One day a couple years ago, out of boredom as I waited near a pond for Ospreys, I snapped off a couple frames of the local coots and had a moment--every avian species is unique and merits observation and understanding.  My lenses began to see the stark beauty of the contrasting white on black color scheme with its two touches of red, the iris and the callus at the base of the frontal shield.  Then I noticed something else.  One of the coots was towing a loose reed into a bed of standing reeds.

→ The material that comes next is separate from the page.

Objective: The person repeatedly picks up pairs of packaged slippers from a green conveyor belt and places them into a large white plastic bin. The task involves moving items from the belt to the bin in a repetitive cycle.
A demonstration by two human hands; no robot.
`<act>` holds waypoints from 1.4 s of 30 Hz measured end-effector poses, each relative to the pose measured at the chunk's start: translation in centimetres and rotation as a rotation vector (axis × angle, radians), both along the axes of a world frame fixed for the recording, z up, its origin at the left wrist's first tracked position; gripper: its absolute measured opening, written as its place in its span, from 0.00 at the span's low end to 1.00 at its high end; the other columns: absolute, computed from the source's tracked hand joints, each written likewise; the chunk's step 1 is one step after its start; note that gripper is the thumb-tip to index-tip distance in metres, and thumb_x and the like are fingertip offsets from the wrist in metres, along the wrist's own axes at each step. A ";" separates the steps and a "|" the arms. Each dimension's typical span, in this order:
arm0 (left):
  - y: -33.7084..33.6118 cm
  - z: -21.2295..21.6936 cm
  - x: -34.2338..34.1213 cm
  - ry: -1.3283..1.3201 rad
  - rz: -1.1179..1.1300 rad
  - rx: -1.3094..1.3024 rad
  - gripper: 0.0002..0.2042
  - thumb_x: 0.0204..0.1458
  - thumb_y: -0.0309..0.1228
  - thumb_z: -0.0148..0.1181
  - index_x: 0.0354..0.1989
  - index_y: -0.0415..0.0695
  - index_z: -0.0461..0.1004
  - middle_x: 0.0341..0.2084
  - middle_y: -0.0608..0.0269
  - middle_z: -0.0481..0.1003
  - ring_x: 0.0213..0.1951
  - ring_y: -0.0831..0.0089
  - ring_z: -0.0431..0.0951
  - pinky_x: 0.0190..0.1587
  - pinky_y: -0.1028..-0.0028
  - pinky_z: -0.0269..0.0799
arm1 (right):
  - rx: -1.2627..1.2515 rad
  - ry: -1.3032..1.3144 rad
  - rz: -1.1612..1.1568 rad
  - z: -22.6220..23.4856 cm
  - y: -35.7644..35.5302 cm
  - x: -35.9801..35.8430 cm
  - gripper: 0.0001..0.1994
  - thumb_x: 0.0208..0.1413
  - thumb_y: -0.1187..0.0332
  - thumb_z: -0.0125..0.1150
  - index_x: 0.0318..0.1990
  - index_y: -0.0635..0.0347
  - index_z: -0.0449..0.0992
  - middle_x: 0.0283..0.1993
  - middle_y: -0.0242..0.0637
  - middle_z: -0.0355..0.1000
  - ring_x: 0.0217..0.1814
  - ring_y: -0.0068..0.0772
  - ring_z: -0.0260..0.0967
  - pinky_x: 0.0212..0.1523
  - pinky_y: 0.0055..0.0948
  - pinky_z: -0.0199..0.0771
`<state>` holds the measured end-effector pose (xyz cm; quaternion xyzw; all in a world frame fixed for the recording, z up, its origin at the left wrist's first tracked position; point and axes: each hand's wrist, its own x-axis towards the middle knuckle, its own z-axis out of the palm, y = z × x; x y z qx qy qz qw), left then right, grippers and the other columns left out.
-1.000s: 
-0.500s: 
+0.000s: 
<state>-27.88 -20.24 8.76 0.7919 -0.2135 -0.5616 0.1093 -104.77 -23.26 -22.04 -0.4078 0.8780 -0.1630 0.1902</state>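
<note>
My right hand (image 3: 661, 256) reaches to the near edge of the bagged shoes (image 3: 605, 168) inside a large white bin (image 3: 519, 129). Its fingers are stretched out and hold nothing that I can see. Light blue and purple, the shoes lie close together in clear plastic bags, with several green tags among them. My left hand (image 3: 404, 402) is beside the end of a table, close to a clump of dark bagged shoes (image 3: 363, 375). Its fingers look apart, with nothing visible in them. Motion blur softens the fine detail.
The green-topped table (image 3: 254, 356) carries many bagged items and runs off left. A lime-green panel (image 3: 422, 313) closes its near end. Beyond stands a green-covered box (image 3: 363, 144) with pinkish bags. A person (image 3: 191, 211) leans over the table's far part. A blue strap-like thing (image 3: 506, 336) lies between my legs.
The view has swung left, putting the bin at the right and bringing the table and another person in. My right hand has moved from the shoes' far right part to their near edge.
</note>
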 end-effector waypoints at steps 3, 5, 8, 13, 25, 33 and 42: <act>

Perhaps nesting material?  I was hooked.  As a photographer I evolved years ago to action and lifestyle.  I forgot about the absent Ospreys, and began staking out the area of the reed bed, hoping to make up for my former indifference and delve into essence of cootdom.  The reeds were too dense for me to observe the actual nest, typically a floating platform of vegetative debris anchored to vertical reeds, and I never witnessed copulation, but one morning I heard incessant peeping and discovered four babies scooting along the interface of reeds and water.

Here’s your anthropomorphism alert—American Coot babies are precious.  They are precocial and capable of swimming at six hours after hatching.  Initially they are fed animal matter brought to the nest, but upon leaving the nest they begin picking at floating, filamentous plant material.  Like grebes, fledgling coots will ride on parents’ backs.  The parents are attentive and protective, no surprise as ubiquitous as the species is.  I was able to observe the youngsters through the dog days of summer as they grew and gradually lost their bright pinfeathers and scarlet-orange bills.

And then they were gone.  Research shows that young coots are driven from their natal territories at about eighty days, typically dispersing to other ponds in the vicinity.  I was still seeing juvenile Common Moorhens and Pied-billed Grebes that shared the coots’ pond, but perhaps these were offspring from a second brood.  American Coots are monogamous within a breeding season, but for warm weather “locals” who don’t migrate it seems they would be monogamous over a lifetime, loyal to a providential territory.  I was about to observe proof of this.

On the pond I had staked out I had seen multiple pairs of coots, each protective of their own patch of disjunctive reeds.  Now these empty nesters began partial intermingling toward the center of the pond, roaming farther from their respective home patches.  And as cooler autumn temperatures seemed to increase hormonal activity, I began to witness a completely different side of the American Coot “personality.”  It’s not pretty.

American Coots have been described as querulous and quarrelsome.  Indeed!  The coot pairs, “mine” and their neighbors, increasingly began chasing intruders, particularly conspecifics, from the waters surrounding their territories.  Initially when another pair encroached, one of the “home” pair, presumably the male, would lower its head to water level and torpedo directly toward the interlopers.  I’ve labeled images of this aggressive behavior “territorial coot on a mission.”

These missions typically ended in one of two ways:  either the target bird would swim out of the “wrong neighborhood,” frantically if the pursuant got too close, and then the aggressor would abandon the pursuit, returning to its mate, looking quite smug I thought; or the target bird would be late in recognizing its mistake and simply dive and disappear as the pursuant closed to within striking distance.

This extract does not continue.